Bitcoins have attracted serious investors, but pricing of the four-year old currency has been volatile -- surging, then falling, then recovering. It has been compared to the tulip mania that crashed Dutch markets in the 17th century.
Unlike gold, Bitcoins can't be touched -- it's entirely virtual. The fact that it can be secretly mined by individuals through theft of others' resources is just one of the currency's problems.
"Trust is a big issue with Bitcoins," said Eric Bradlow, professor of marketing, statistics, and education at the Wharton School of the University of Pennsylvania. "Reverse data mining where people can infer who you are and your demographics from your behavior is also a real issue."
It is unclear why the market even needs Bitcoins, as there are other electronic payment systems in place said Bradlow.

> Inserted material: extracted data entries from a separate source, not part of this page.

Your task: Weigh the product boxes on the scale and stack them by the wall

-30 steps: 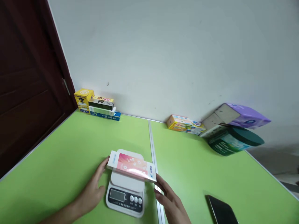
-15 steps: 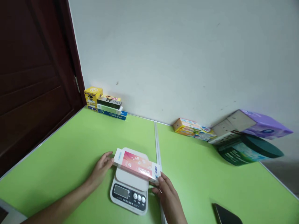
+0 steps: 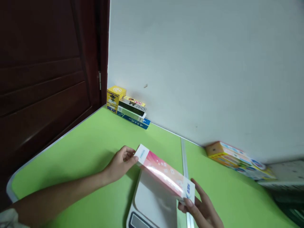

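A long pink, orange and white carton (image 3: pixel 165 171) is held by its two ends, raised at a slant over a white kitchen scale (image 3: pixel 152 201). My left hand (image 3: pixel 122 163) grips the white left end between thumb and fingers. At the opposite end my right hand (image 3: pixel 200 205) has its thumb on the near face and its fingers behind. The carton covers the far part of the scale's platform. Only part of the scale's display shows at the bottom edge of the view.
Against the wall at the back left stands a yellow box (image 3: pixel 116 96) beside a stack of flat boxes (image 3: pixel 133 112). Orange and yellow boxes (image 3: pixel 234 158) line the wall at right, near a dark green container (image 3: pixel 288 199). A metal strip (image 3: pixel 184 155) divides the green table (image 3: pixel 95 145).
The carton has come up off the scale with both hands gripping it. My view has turned left, so things appear further right and the phone-like dark object has left the picture.
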Available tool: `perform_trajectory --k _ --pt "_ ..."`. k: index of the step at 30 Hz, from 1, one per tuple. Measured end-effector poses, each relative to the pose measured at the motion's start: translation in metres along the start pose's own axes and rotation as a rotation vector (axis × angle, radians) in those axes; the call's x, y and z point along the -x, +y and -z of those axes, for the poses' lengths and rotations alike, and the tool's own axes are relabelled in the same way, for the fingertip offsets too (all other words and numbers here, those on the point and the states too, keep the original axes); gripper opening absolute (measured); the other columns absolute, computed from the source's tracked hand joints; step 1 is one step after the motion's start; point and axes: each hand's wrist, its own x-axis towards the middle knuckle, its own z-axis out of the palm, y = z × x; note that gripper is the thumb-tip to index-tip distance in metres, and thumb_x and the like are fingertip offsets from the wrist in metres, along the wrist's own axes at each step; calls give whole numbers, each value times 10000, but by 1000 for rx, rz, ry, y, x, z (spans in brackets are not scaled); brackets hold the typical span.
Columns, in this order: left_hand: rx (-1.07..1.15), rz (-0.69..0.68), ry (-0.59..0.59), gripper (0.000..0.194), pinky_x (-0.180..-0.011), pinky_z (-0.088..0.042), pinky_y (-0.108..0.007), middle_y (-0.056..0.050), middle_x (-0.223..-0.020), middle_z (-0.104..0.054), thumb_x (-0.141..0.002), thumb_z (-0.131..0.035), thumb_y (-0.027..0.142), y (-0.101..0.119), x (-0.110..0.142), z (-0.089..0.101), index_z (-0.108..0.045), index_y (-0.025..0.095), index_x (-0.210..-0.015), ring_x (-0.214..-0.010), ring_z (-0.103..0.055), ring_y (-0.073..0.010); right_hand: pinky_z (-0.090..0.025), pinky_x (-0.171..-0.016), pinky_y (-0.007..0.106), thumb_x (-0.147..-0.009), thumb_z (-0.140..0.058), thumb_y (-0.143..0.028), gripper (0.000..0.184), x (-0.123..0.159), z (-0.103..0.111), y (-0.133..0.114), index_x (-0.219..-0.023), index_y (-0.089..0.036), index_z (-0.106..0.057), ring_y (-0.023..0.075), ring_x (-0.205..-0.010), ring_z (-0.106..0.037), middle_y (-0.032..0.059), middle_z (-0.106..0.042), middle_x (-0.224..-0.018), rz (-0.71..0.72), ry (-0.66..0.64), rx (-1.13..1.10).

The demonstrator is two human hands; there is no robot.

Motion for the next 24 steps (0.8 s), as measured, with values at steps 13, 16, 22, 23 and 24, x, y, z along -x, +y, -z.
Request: perform_trajectory --k 13,16,22,23,24 --pt "-921 -723 224 724 -1163 -101 -490 -132 -1573 -93 -771 -514 125 39 -176 51 -259 159 -1448 -1453 -3 -295 -471 -501 236 -642 -758 -373 372 -221 -153 -132 -924 -172 -624 101 -497 -535 -12 -631 -635 215 -143 16" --pt "-1115 -686 264 659 -1144 -13 -557 -139 -1576 -117 -822 -515 190 36 -211 60 -296 161 -1443 -1452 22 -319 -444 -460 216 -726 -703 -325 267 -252 -180 -141 -919 -163 -616 98 -470 -522 -21 -596 -560 227 -143 83" --pt "-1245 -640 263 612 -1106 125 -583 -120 -1573 -158 -898 -439 292 26 -252 75 -243 189 -1469 -1457 -48 -291 -446 -471 232 -815 -631 -379 236 -278 -192 -121 -927 -174 -597 111 -477 -520 -31 -575 -541 293 -145 214" --pt "-1252 -642 265 614 -1106 133 -576 -113 -1573 -160 -902 -433 299 24 -254 76 -232 195 -1473 -1458 -51 -283 -447 -475 237 -812 -634 -407 261 -280 -191 -117 -927 -176 -594 115 -483 -523 -27 -577 -552 313 -138 218" --pt "-1256 -642 273 618 -1106 138 -571 -108 -1574 -157 -904 -430 304 22 -255 75 -222 197 -1476 -1459 -46 -276 -445 -475 239 -805 -637 -436 289 -281 -191 -115 -924 -177 -593 119 -492 -530 -22 -580 -563 331 -139 219"
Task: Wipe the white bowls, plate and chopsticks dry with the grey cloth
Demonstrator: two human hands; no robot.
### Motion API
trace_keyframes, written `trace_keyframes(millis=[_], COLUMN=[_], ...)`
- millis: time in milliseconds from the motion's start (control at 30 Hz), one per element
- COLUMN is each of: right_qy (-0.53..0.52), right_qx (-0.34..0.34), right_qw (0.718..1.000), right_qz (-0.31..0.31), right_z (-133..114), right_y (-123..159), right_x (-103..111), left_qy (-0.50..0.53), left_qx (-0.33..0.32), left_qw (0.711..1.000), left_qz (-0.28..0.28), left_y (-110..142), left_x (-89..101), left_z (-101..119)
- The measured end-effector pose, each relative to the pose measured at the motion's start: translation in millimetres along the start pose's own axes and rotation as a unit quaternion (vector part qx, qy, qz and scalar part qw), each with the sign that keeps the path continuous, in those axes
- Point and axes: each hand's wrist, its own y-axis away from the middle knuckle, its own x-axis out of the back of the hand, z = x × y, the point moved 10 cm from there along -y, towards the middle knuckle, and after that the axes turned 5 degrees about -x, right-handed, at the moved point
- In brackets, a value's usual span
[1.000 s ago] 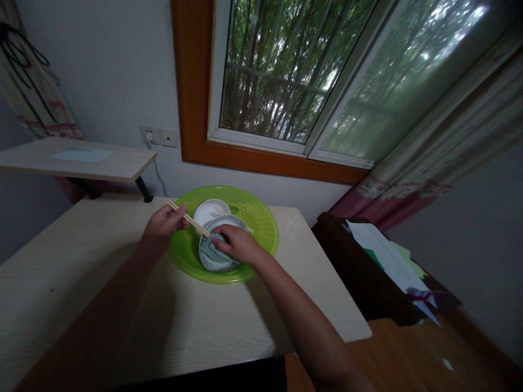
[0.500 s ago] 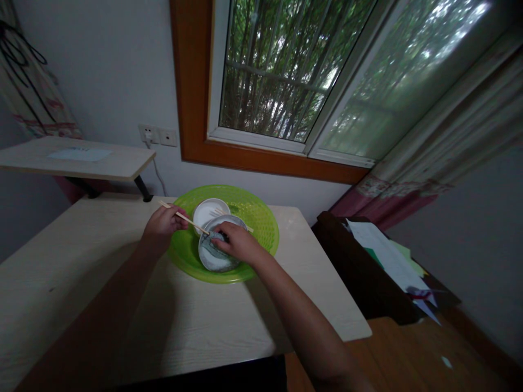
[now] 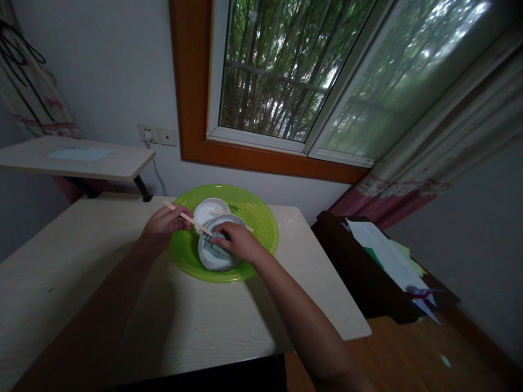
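Both hands are closed around small things over the green basin [image 3: 263,237]. Left hand [image 3: 162,226] grips the chopsticks [image 3: 198,224] between thumb and curled fingers, their thin ends slanting down toward the grey bowl [image 3: 216,265]. Right hand [image 3: 233,239] has its thumb and fingers drawn together on the cloth [image 3: 218,250], at the tips of the chopsticks; whether the cloth wraps around them, I cannot tell. Crumpled, the cloth lies low over the grey bowl, partly hidden by that hand. Just behind stands the white bowl [image 3: 207,207], overlapped by the grey one, with a fork [image 3: 218,211] beside them. Everything sits inside the basin, which rests on the pale wooden surface [image 3: 314,288] below the window [image 3: 281,71].
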Motion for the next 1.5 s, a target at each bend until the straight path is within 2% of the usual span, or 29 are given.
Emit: trace_keyframes(millis=[100, 200, 333, 500, 633, 833, 1133, 1200, 1333, 1400, 1500], right_qy=[-0.012, -0.016, -0.021, -0.044, -0.046, -0.011, -0.006, -0.012, -0.021, -0.025, -0.022], right_qx=[-0.002, -0.003, 0.007, 0.017, 0.014, 0.005, -0.004, -0.001, 0.014, 0.018, 0.02], right_qw=[1.0, 1.0, 1.0, 0.999, 0.999, 1.0, 1.0, 1.0, 1.0, 1.0, 1.0], right_qz=[0.006, 0.013, 0.021, 0.021, 0.001, -0.023, -0.027, -0.022, -0.006, 0.0, 0.003], right_z=[1, 0, -5, -10, -9, -1, 0, -3, -10, -11, -10], right_y=[0, 0, 0, -1, -1, 0, 0, 1, 1, 1, 2], right_x=[2, 5, 8, 11, 7, -4, -5, -2, 4, 5, 4], left_qy=[0.029, 0.007, -0.031, -0.073, -0.076, -0.037, -0.125, -0.151, -0.223, -0.243, -0.218], left_qx=[0.028, 0.038, 0.039, 0.031, 0.02, -0.001, 0.011, -0.009, -0.089, -0.096, -0.054], left_qw=[0.999, 0.999, 0.994, 0.983, 0.985, 0.996, 0.975, 0.967, 0.936, 0.929, 0.949], left_qz=[-0.021, -0.038, -0.096, -0.163, -0.153, -0.086, -0.181, -0.204, -0.256, -0.262, -0.22], left_y=[2, 2, 4, 9, 10, 8, 6, 5, 4, 4, 3], left_x=[-4.4, -6.5, -13.2, -21.6, -20.6, -10.4, -23.9, -29.0, -42.4, -44.6, -36.4], left_z=[-5, -11, -16, -11, -5, 0, -10, -10, -3, -4, -7])
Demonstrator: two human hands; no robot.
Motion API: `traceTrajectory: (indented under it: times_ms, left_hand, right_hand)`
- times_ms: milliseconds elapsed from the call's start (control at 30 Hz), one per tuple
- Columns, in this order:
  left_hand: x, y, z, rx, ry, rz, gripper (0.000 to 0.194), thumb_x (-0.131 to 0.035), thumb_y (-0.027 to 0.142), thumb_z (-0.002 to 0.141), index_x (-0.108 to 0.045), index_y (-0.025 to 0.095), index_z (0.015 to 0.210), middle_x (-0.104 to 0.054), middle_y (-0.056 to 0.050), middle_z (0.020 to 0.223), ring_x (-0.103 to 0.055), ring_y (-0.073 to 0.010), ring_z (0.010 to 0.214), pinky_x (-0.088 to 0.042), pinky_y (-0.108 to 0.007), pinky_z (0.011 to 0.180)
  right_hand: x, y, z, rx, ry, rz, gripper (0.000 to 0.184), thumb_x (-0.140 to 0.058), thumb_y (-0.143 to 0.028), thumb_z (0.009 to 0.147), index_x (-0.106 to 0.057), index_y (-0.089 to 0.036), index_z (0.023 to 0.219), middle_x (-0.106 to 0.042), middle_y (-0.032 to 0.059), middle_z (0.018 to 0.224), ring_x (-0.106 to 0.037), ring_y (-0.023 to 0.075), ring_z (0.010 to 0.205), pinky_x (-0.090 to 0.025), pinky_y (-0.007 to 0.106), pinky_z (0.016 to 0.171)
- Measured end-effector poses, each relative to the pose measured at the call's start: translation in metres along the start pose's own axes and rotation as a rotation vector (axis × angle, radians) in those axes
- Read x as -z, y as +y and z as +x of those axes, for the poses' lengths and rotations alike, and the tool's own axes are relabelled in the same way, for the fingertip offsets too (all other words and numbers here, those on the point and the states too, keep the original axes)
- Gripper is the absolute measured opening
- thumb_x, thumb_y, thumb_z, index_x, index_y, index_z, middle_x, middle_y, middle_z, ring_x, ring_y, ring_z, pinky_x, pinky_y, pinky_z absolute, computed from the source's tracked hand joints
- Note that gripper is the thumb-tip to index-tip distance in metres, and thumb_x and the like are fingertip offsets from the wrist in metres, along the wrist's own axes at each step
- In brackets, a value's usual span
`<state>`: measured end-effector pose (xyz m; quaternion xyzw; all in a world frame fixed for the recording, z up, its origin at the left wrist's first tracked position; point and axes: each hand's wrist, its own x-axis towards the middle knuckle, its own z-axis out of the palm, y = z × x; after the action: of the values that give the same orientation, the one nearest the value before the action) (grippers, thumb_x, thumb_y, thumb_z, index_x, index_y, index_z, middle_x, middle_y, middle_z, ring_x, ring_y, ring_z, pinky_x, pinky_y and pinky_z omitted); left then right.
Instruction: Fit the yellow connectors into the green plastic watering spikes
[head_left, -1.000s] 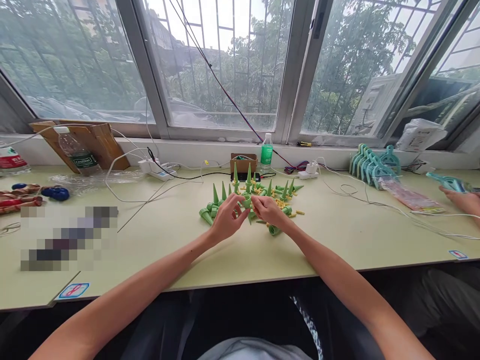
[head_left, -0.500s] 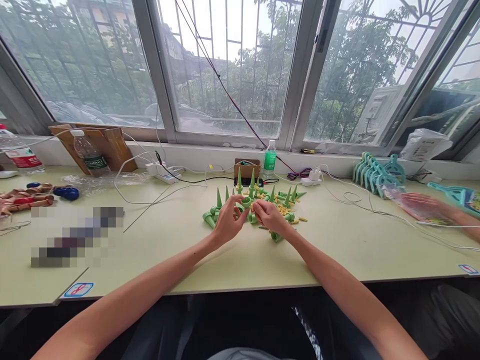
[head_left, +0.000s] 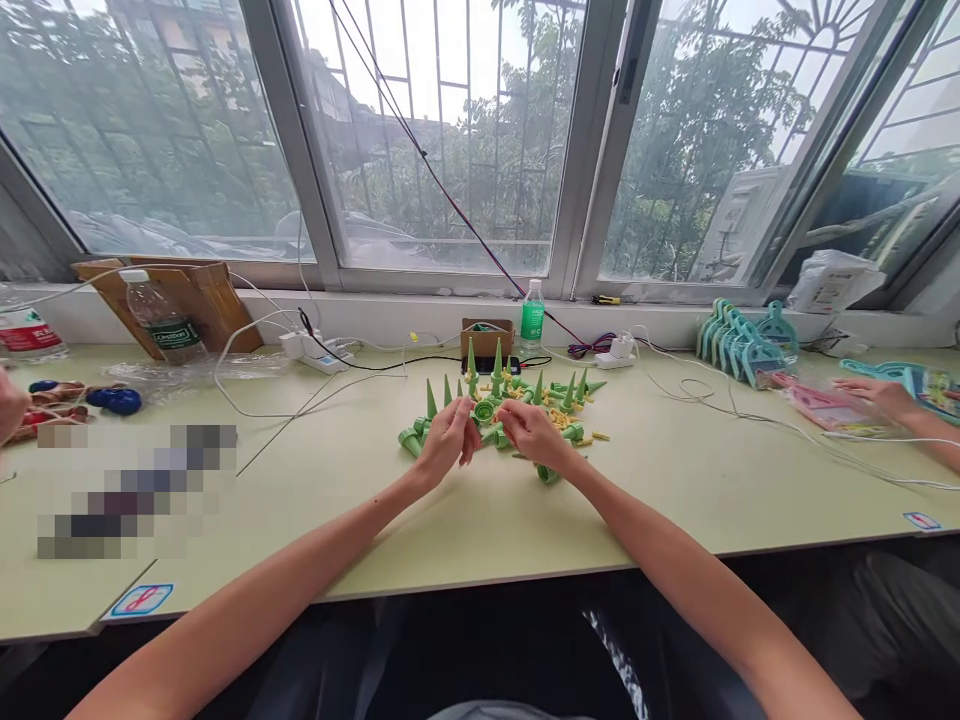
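Note:
A heap of green plastic cones [head_left: 496, 385] and small yellow pieces [head_left: 559, 417] lies at the middle of the pale green table [head_left: 675, 480]. Some cones stand upright, others lie on their sides. My left hand [head_left: 444, 442] is closed in a pinch round a green cone piece [head_left: 484, 410], whose round open end faces me. My right hand [head_left: 531, 433] is closed in a pinch just right of that piece, on something I cannot make out. A loose green cone [head_left: 548, 473] lies by my right wrist.
A phone [head_left: 491, 365], cardboard box [head_left: 487, 333] and green-labelled bottle [head_left: 532, 312] stand behind the heap. Cables and a power strip [head_left: 317, 347] cross the table. Teal plastic items [head_left: 739, 335] are stacked at the right, where another person's hand [head_left: 885, 397] rests.
My hands have stayed at the heap; the green piece has turned so its open end shows. The other person's hand at the right has shifted on the pink packet.

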<state>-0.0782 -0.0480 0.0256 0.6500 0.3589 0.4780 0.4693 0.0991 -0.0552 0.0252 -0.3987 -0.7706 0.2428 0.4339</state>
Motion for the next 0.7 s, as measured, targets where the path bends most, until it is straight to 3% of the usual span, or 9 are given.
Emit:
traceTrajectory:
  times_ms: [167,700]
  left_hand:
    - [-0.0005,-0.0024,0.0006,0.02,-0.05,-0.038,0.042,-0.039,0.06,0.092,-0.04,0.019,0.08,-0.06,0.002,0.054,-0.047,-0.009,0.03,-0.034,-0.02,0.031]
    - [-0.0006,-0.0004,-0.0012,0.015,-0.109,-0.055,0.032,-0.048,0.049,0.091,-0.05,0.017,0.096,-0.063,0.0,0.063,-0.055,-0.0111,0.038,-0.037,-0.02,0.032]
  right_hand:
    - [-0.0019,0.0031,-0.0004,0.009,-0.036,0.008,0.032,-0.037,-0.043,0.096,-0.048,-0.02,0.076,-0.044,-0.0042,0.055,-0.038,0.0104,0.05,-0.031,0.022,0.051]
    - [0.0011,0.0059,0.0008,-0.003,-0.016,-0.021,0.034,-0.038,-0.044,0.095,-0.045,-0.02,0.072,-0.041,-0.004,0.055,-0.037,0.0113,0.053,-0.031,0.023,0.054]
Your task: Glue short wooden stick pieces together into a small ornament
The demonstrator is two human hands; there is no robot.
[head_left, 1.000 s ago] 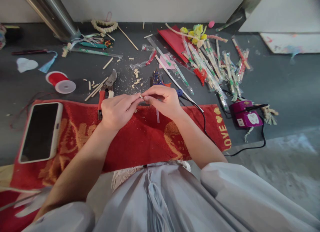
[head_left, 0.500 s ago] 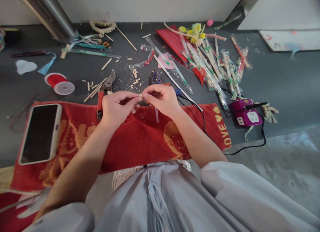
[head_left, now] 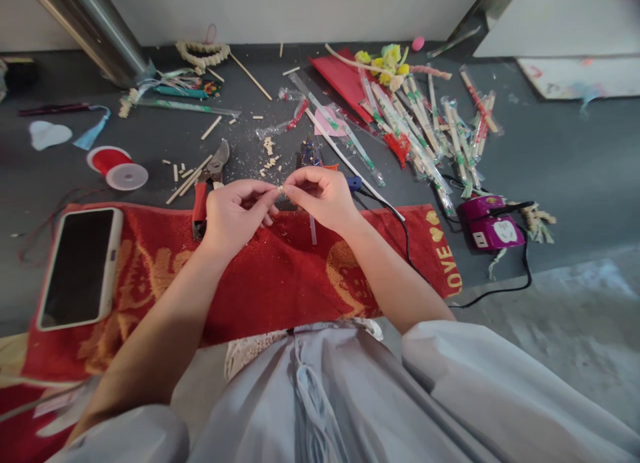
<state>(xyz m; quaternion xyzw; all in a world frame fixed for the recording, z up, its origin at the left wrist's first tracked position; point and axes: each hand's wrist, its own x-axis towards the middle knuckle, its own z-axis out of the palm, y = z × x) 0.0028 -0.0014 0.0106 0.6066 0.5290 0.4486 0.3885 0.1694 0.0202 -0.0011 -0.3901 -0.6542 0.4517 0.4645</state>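
Observation:
My left hand (head_left: pixel 234 213) and my right hand (head_left: pixel 323 195) meet over the back edge of the red towel (head_left: pixel 280 283). Between their fingertips they pinch a small pale wooden piece (head_left: pixel 281 189), mostly covered by the fingers. Behind my right hand lies a blue glue gun (head_left: pixel 355 183), largely hidden, with a clear glue stick (head_left: pixel 313 230) poking out below. Red-handled pruning shears (head_left: pixel 219 162) rest just left of my left hand. Short cut wooden bits (head_left: pixel 270 162) and crumbs are scattered beyond the fingers, and thin sticks (head_left: pixel 190 180) lie beside the shears.
A phone (head_left: pixel 77 266) lies on the towel's left end, near a spool of red thread (head_left: pixel 113 160). Wrapped chopsticks (head_left: pixel 415 130) are heaped at the right, over a red envelope (head_left: pixel 335 80). A purple power block (head_left: pixel 493 223) trails a black cord. A metal post (head_left: pixel 95 33) stands back left.
Both hands stay almost in place, with the fingertips shifting slightly on the small piece. The whole view has drifted a little.

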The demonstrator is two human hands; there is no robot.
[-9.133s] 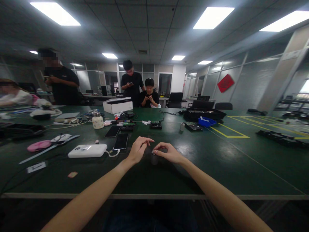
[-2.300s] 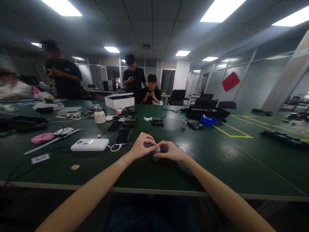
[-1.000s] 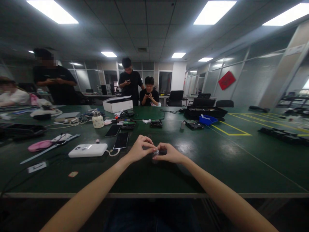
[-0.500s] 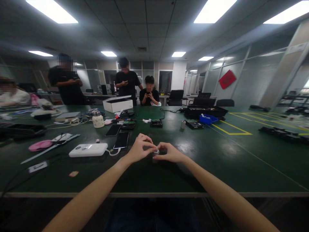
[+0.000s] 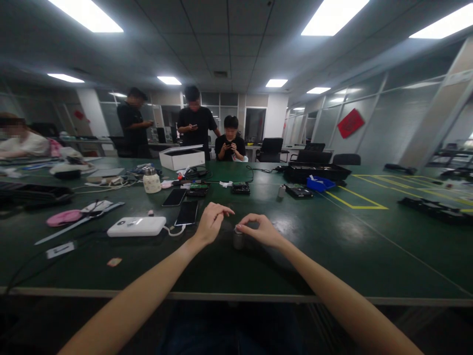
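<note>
Away swings my left hand (image 5: 210,226), loosely open; my right hand (image 5: 263,231) pinches the top of the small grey cylinder (image 5: 238,241), upright on the green tabletop (image 5: 236,276). Fully seated? Can't tell.

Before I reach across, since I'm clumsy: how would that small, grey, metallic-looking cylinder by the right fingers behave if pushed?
The small grey cylinder looks taller than wide, so it might tip. Its rounded side suggests it could roll once down.
</note>
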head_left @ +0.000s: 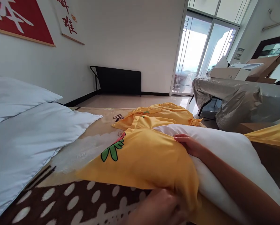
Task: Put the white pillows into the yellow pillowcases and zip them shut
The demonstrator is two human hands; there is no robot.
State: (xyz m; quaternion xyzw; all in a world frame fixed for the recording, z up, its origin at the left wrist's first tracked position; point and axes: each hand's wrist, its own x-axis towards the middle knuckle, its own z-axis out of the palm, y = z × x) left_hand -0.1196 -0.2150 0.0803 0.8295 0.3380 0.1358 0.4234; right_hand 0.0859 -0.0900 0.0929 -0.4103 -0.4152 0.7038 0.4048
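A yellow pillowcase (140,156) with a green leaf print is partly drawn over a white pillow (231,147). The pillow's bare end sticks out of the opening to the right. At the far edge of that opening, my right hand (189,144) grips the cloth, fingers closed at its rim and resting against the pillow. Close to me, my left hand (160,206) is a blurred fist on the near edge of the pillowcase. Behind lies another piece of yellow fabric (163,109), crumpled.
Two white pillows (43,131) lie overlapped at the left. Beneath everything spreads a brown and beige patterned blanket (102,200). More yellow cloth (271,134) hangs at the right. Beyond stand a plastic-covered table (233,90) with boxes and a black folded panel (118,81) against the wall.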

However, perceived problems haven't stopped the currency from gaining traction. Moreover, unlike traceable currencies -- including PayPal -- it isn't just that Bitcoins can be mined by nefarious means. The currency can also be applied to nefarious uses.
"It really is an interesting currency, but there have been a number of problems, mostly connected to folks hacking the mining servers that have resulted in theft or loss of a significant amount of Bitcoin value," said Enderle. "It is believed that this currency is heavily used for illegal purposes to get around transaction tracking in banks."